Among the patch data obtained from the WUA API during a patch scan is the KB article number, MS security bulletin ID (if a security patch), title, description, patch classification, product family, patch download link (if available), and other data visible in the Patch Details page (click on any KB article link on any patch page). In order to uniquely identify the patch, we use identifying data provided by the WUA API from the Microsoft Update Catalog. This identifying data provides the unique key within all Kaseya installations. Unfortunately, Microsoft is not consistent when it comes to the updating of this identifying data when changes are made to the data in the Microsoft Update Catalog. The identifying data will get changed whenever the actual patch files are revised (this is a good thing!). But Microsoft will also sometimes change the identifying data when only the data in the Microsoft Update Catalog is modified. What this means is that we end up with multiple patch data records for what is essentially the same patch. This happens because machine “A” gets patch scanned on Monday and reports patch “X” is missing with ID = X1, and then Microsoft updates the Microsoft Update Catalog on Wednesday, and then machine “B” gets patch scanned on Friday and reports patch “X” is missing with ID = X2. Because of the identifying data, we have to treat each patch as a different patch because there is no other patch data that can be used to reliably indicate they are for the same patch.
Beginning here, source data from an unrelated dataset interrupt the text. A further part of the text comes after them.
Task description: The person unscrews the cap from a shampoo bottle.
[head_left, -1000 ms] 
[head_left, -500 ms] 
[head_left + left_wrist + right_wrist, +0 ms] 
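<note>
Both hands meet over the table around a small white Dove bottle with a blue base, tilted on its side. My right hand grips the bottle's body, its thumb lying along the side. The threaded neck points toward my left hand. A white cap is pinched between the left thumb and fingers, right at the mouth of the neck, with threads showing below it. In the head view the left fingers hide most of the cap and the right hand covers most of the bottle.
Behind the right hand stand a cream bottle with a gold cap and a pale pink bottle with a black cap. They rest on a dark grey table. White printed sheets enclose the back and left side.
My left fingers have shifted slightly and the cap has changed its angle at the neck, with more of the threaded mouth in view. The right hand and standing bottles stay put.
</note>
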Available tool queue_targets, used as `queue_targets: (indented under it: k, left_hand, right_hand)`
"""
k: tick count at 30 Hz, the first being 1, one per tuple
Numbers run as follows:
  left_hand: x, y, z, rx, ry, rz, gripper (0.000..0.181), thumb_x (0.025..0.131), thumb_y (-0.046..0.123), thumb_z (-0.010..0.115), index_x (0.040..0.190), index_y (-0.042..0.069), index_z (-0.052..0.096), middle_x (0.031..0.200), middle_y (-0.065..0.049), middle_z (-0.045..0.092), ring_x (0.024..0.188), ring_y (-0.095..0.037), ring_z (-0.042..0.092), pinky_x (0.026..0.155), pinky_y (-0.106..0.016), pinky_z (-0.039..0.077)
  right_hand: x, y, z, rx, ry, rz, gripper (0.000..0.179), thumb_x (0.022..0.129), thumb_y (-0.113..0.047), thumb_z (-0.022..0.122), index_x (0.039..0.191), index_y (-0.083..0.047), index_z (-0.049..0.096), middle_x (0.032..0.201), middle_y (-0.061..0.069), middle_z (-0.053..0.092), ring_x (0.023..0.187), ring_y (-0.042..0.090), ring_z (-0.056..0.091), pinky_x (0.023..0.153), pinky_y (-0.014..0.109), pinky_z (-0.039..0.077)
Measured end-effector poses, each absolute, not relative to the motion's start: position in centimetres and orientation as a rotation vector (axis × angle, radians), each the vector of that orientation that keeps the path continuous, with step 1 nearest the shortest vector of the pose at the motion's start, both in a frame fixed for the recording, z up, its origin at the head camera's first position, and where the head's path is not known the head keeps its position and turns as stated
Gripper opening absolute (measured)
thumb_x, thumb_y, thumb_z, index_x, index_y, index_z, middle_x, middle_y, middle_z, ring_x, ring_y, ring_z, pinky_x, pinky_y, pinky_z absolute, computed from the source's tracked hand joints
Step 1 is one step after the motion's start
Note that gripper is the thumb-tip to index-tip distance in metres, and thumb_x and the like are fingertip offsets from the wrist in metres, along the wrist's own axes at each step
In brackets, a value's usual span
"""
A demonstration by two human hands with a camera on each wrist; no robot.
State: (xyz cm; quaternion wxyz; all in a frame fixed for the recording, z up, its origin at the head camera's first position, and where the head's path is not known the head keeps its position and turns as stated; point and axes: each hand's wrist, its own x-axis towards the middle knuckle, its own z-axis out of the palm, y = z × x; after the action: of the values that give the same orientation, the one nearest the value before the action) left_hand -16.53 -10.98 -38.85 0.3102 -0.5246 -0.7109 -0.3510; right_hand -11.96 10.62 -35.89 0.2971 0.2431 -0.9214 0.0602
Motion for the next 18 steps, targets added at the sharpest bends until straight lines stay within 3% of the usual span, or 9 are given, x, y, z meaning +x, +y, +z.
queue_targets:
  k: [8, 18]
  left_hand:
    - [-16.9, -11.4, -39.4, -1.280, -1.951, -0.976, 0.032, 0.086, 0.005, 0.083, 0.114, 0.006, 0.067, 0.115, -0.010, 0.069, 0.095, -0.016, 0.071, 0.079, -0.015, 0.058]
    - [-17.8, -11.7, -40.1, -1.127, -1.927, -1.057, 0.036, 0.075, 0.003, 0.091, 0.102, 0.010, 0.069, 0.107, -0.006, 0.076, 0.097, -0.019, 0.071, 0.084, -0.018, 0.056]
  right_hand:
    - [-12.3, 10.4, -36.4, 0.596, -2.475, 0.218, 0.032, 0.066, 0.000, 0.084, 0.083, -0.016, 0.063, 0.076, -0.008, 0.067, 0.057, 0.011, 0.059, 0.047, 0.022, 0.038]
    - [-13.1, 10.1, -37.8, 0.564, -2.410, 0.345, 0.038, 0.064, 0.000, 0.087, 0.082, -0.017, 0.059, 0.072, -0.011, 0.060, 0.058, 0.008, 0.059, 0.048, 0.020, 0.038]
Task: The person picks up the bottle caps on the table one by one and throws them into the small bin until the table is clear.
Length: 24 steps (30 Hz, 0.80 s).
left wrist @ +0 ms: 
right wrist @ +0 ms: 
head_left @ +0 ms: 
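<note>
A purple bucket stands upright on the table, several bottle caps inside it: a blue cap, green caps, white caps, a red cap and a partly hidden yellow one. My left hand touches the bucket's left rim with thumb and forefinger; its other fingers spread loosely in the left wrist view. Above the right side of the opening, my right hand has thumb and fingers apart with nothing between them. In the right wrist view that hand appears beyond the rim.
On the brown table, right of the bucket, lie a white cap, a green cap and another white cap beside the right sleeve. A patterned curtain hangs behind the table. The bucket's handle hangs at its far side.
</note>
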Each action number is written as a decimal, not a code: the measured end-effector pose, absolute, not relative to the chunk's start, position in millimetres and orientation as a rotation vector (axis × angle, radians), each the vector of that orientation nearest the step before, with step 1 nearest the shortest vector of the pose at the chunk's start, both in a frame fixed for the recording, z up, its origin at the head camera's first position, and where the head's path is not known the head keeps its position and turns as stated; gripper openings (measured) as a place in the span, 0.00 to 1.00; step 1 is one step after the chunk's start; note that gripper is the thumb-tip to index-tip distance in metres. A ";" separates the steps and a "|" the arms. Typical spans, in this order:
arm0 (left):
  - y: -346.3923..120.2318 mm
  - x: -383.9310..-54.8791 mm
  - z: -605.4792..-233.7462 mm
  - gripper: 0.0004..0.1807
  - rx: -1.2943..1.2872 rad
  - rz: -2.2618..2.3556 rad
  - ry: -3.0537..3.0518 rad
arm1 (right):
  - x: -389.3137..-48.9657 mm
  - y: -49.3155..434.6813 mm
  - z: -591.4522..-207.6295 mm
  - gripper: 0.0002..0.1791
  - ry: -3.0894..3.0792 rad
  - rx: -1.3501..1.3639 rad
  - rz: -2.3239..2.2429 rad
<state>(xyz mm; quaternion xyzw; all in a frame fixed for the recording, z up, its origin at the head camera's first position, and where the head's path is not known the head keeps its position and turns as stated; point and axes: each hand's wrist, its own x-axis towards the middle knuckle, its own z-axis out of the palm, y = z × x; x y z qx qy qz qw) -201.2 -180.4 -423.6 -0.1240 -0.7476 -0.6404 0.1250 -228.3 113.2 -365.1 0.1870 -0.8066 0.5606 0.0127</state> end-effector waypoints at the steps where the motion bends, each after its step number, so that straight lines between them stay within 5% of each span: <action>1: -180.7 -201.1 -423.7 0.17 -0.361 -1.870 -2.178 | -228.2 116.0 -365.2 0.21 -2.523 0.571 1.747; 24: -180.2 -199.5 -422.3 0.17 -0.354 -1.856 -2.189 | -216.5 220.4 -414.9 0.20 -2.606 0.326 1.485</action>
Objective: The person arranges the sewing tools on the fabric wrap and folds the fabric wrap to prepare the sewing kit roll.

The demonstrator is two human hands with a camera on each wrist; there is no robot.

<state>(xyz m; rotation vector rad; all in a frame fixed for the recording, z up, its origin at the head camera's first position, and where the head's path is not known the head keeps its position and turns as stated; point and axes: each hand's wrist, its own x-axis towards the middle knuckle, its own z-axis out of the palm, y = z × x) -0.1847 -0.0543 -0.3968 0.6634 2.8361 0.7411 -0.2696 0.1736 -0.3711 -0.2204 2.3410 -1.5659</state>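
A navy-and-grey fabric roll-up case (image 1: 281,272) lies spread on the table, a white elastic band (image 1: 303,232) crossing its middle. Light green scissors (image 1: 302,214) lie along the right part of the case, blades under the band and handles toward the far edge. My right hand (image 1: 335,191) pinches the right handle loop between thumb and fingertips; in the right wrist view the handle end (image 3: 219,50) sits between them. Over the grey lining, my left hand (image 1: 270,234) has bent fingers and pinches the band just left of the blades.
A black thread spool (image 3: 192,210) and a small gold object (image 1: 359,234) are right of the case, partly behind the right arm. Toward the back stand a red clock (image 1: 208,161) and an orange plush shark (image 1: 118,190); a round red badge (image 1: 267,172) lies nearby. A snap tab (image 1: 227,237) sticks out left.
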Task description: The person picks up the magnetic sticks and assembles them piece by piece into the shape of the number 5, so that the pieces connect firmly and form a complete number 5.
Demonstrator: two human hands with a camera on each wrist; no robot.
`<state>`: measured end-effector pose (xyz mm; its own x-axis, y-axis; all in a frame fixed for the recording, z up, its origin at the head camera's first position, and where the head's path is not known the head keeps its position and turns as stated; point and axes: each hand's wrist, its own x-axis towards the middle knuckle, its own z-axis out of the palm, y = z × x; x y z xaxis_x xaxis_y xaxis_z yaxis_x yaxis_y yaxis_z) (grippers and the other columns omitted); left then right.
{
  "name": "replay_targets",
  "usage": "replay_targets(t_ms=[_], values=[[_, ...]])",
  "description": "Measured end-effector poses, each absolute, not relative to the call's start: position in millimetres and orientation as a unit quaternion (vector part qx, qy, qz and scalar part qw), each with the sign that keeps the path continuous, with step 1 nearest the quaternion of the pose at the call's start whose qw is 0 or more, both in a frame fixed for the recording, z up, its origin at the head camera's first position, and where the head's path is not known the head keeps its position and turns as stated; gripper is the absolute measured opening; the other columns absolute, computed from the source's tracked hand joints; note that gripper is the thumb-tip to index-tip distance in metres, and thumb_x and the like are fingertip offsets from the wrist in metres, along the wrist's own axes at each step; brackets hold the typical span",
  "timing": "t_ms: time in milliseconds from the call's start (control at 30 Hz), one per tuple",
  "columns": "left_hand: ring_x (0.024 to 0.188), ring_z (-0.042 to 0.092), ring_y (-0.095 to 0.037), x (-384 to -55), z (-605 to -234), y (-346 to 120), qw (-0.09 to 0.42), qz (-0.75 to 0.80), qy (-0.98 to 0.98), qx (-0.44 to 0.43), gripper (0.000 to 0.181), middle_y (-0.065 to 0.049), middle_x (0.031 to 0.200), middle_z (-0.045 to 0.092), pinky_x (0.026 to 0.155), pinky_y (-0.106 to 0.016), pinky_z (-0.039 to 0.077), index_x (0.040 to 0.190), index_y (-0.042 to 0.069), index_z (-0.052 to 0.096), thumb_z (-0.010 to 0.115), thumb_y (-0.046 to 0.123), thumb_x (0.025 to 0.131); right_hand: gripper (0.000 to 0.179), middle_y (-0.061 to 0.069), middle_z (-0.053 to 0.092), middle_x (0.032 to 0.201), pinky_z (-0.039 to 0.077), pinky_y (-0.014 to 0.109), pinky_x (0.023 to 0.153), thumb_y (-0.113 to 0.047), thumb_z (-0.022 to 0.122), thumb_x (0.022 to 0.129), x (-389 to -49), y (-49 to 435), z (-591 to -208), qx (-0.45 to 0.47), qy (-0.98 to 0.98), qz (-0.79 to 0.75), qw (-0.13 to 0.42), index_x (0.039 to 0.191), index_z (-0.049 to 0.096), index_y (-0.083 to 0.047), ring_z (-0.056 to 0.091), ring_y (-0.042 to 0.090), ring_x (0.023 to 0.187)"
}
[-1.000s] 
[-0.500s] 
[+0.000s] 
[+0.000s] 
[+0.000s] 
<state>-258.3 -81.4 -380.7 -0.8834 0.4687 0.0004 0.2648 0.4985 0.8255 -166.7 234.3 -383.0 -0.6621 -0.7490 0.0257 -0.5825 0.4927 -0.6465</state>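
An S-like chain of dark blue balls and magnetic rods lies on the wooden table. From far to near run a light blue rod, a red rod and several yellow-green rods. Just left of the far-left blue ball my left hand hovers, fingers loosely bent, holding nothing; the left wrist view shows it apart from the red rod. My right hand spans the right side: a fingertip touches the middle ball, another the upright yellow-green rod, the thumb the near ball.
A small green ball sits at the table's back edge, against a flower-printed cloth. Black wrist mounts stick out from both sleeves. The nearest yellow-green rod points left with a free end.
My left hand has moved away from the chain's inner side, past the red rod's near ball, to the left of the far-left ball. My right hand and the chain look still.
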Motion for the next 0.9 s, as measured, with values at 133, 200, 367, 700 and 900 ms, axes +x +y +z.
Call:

Customers have suggested using the KB article number for identifying patches. Unfortunately, the KB article number cannot be used to identify a specific patch. In many cases, it identifies a series of patches for the same issue where different patches are created for different operating systems. Sometimes, the same KB article number is used for a series of patches that get updated every month (e.g., the monthly update to the Malicious Software Removal Tool). Sometimes a KB article number is associated with a specific security bulletin, but the actual patch downloads have different KB article numbers depending on the operating system. And sometimes, multiple KB numbers are used for the same update (e.g., IE7, IE8, etc.) So, in reality, the KB article number is only a reference to Microsoft documentation related to a patch or an issue to which a set of patches are associated.

The discussion on identifying patches is background as to why there appears to be “duplicate” patch data records in Patch Approval Policies. We have chosen to identify unique patch data records based on the Microsoft identifying data. Sometimes, this results in multiple records requiring approval for logically the same patch. This provides the most granularity for approving specific patches. While this is too much granularity for some customers, doing something else would provide too little granularity for other customers. We do understand the pain point here for some of our customers, so we will look to providing several options for approving patches in a future release.